John Edwards’ adultery was back in the news last week. Well, okay, “back” is probably not le mot juste, given that the former presidential candidate’s mistress cum campaign videographer wasn’t exactly front-page news even in the days when he was coming a strong second in the Iowa caucuses or being tipped as a possible vice-presidential nominee. Every editor knew the “rumours” (i.e., plausible scenario with mountains of circumstantial evidence), but, unlike, say, Sarah Palin’s daughter’s ex-boyfriend’s mother’s drug bust, this wasn’t one of those stories you need to drop everything for.
Only when the hard-working lads at the National Enquirer doorstepped Senator Edwards in the basement stairwell of the Beverly Hilton after a post-midnight visit to his newborn love child and forced him to take cover in the men’s room did the Los Angeles Times swing into action. Alas, it was to instruct its writers to make no comment on a story happening right under their own sniffy noses. The editor Tony Pierce emailed as follows:
“There has been a little buzz surrounding John Edwards and his alleged affair. Because the only source has been the National Enquirer we have decided not to cover the rumors or salacious speculations. So I am asking you all not to blog about this topic until further notified.

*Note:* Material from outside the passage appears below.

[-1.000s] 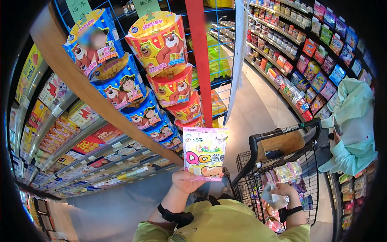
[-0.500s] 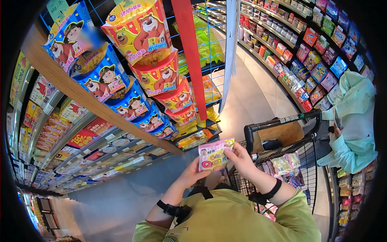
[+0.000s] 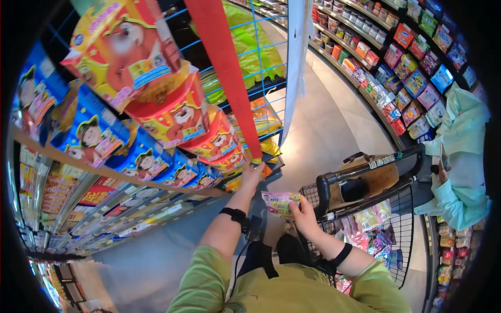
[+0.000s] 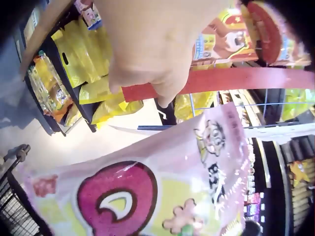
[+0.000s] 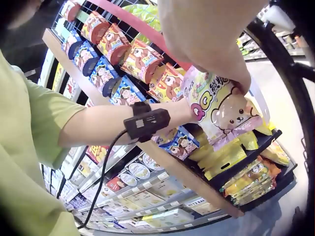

“If you have any questions or are ever in need of story ideas that would best fit your blog, please don’t hesitate to ask
“Keep rockin.” If only. I think we can take it as read that, if Senator Edwards were delivering his mistress’s octuplets on the editor’s desk at the Los Angeles Times office, Tony would still insist we need a couple of corroborating sources before we can run with this thing.
While no doubt grateful for the Times’ efforts, by now even the adulterer had concluded it was time to fess up to his adultery. So he admitted to an affair with Rielle Hunter, but said that he only began it after his wife’s cancer had gone into remission. Er, so that’s okay then. And he insisted the kid isn’t his. Even Oprah found that a tough one to swallow: in her interview with Elizabeth Edwards last week, she observed that there aren’t a lot of guys who jump on a plane to scoot off to some Hilton in the middle of the night to hold a baby that isn’t theirs for 10 minutes.
Like so many of daytime TV’s happy homemakers, Mrs. Edwards produced something she’d prepared earlier:
“Golly, then you don’t know that many politicians. We do it all the time. Holding babies is what we do.”
Go on, try it yourself when you’re running for office. Wander into an EconoLodge at 2 a.m., and bang on the doors till you hit some obliging mom.
I met Mrs. Edwards when she was campaigning in 2004. And, compared to her oleaginous husband, she seemed very real. Operative word: “seemed.” It’s tempting to do as Oprah did—cast her as the victim. Yet she knew the truth about his affair throughout his second run for the presidency. In Iowa, Edwards pushed Hillary into third place. Had Mrs. Clinton gone on to lose New Hampshire the following week, Democrat primary voters might have concluded Edwards was the only viable alternative to Obama, and perhaps a better bet for the general election. The one-term southern senator was running on biography—son of a mill worker, happily married, stood devotedly by his wife during her cancer—and, although the press were aware the biography was false, they decided their readers didn’t need to know that. It’s not an Edwards scandal, it’s a media scandal.